[Cryptography] Why Nasdaq Is Betting On Bitcoins Blockchain
leichter at lrw.com
Tue Jul 28 08:17:26 EDT 2015
> Why Nasdaq Is Betting On Bitcoins Blockchain
> Bitcoins public transaction record will help startups keep track of shares and shareholders
There may be some backstory here. It turns out that "owning shares of a stock" isn't quite so simple as you might think. You can fall into (at least, there may be more) kinds of ownership: You can be a beneficial owner, or a registered owner.
A registered owner has his ownership registered on the corporation's books. That's how stock ownership used to work. When a few million shares a day total changed hands, keeping registrations up to date was reasonable. But by the '70's - I didn't check the exact date - the number of shares trading hands just got to be two large for the corporations. Enter Cede and Company, which is the actual registered owner of most American shares. The people (natural and otherwise) who actually buy and sell shares are *beneficial* owners: They get all the rights of ownership (dividends, voting rights), but Cede keeps track of them; the corporations themselves are out of the registration business.
It's actually more complicated for individual, small-scale investors who deal with retail brokers. Normally, the shares are held "in street name" - i.e., the broker keeps track of who the beneficial owners are among their customers. I don't know if the brokers themselves are registered owners, or if they leave that up to Cede and then just transfer the beneficial ownerships around. But large investment funds, at least, deal directly with Cede. It's always been taken as a given in the industry that beneficial ownership is equivalent to registered ownership.
Except ... it turns out that it isn't.
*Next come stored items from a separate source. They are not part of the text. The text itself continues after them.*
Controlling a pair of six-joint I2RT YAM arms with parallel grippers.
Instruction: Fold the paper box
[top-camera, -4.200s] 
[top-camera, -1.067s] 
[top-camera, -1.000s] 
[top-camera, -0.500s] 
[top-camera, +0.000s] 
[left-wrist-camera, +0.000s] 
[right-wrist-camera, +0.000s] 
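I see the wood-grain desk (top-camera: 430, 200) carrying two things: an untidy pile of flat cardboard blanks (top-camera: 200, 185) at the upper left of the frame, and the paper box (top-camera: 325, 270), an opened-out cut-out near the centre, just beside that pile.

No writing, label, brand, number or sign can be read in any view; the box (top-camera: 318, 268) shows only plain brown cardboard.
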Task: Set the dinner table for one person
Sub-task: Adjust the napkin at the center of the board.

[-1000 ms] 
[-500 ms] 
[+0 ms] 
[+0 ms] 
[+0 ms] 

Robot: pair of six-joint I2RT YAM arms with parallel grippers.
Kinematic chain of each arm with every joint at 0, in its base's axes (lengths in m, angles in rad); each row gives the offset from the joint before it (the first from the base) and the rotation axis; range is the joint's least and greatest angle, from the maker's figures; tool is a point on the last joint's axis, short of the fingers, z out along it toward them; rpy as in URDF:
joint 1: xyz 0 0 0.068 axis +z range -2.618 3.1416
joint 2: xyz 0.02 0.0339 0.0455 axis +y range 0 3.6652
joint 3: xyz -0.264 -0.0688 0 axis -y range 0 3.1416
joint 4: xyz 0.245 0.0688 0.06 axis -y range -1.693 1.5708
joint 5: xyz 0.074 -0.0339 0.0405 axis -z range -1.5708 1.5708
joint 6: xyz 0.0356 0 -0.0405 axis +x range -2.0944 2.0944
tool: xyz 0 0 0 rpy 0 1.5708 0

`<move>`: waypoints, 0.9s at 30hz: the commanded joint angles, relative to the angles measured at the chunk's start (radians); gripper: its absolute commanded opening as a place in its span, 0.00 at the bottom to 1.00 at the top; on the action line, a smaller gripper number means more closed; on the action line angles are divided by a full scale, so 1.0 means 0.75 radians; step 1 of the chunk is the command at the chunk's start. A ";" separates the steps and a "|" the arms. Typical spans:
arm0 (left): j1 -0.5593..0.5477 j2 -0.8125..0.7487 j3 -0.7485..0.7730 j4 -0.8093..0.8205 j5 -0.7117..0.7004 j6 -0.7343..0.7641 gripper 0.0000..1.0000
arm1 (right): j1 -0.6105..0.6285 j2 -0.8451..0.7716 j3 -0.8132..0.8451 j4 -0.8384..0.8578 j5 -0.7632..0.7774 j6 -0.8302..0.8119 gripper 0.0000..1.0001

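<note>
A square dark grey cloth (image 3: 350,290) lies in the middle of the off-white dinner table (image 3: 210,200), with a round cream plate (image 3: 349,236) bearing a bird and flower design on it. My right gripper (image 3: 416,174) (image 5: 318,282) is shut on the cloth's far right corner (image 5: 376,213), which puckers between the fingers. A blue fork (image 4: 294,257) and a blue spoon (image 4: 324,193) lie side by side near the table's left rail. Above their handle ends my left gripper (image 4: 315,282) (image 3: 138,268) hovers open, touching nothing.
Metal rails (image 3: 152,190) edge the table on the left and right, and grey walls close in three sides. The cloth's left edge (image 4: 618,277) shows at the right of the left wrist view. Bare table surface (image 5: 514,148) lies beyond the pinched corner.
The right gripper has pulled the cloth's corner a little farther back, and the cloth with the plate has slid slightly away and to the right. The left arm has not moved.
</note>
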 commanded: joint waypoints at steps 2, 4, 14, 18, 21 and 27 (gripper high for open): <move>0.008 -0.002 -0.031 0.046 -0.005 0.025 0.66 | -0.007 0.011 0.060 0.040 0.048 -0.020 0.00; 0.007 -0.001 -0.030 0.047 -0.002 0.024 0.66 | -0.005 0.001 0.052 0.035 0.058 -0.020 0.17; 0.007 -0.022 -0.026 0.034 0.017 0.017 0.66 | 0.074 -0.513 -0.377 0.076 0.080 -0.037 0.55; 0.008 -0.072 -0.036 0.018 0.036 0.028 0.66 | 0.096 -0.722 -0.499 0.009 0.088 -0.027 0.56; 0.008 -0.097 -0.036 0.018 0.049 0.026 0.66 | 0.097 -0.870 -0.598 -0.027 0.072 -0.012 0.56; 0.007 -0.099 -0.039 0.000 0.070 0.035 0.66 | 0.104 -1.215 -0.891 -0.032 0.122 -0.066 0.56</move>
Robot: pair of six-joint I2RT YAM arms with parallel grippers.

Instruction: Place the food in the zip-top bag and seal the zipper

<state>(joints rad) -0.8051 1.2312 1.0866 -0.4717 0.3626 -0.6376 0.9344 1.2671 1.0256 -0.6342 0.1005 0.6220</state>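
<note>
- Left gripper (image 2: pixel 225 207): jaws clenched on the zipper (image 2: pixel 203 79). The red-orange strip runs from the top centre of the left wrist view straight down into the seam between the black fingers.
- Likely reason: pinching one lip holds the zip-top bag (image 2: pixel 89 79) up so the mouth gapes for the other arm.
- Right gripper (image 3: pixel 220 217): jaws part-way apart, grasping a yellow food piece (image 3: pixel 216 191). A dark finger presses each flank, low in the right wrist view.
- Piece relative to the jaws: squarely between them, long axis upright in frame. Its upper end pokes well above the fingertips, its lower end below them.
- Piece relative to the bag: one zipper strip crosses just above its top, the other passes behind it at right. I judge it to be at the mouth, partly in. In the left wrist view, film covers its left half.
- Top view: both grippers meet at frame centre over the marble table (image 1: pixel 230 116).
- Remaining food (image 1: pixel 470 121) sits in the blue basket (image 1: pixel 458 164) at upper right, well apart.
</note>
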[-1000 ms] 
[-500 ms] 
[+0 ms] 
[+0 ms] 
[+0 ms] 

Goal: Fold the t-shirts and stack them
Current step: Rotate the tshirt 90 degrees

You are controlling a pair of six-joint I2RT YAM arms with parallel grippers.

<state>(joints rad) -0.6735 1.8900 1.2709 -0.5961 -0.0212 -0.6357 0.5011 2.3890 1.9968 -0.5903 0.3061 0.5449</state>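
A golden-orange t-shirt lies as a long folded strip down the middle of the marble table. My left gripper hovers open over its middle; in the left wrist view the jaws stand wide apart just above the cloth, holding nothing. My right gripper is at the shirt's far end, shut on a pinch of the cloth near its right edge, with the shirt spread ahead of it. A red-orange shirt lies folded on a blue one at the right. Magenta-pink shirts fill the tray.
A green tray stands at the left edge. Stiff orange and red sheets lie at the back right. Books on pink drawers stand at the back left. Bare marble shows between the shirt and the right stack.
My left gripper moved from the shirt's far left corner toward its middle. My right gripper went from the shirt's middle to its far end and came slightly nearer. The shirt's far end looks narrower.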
A group of large funds that held shares in Dell when it was public didn't like the terms under which Michael Dell and some partners took Dell private in 2013. They sued - and they just lost (http://www.theregister.co.uk/2015/07/13/jude_rules_no_appraisal_for_dell_shareholders/): Under Delaware law, for the purpose of certain kinds of lawsuits, only *registered* owners have standing.
Needless to say, every large fund and partnership out there is now looking for ways to ensure that they are registered, not just beneficial, owners. The corporations involved have little reason to want to go back to the old registration maintenance game. So I'll bet Nasdaq is floating this idea now in an attempt to get more business.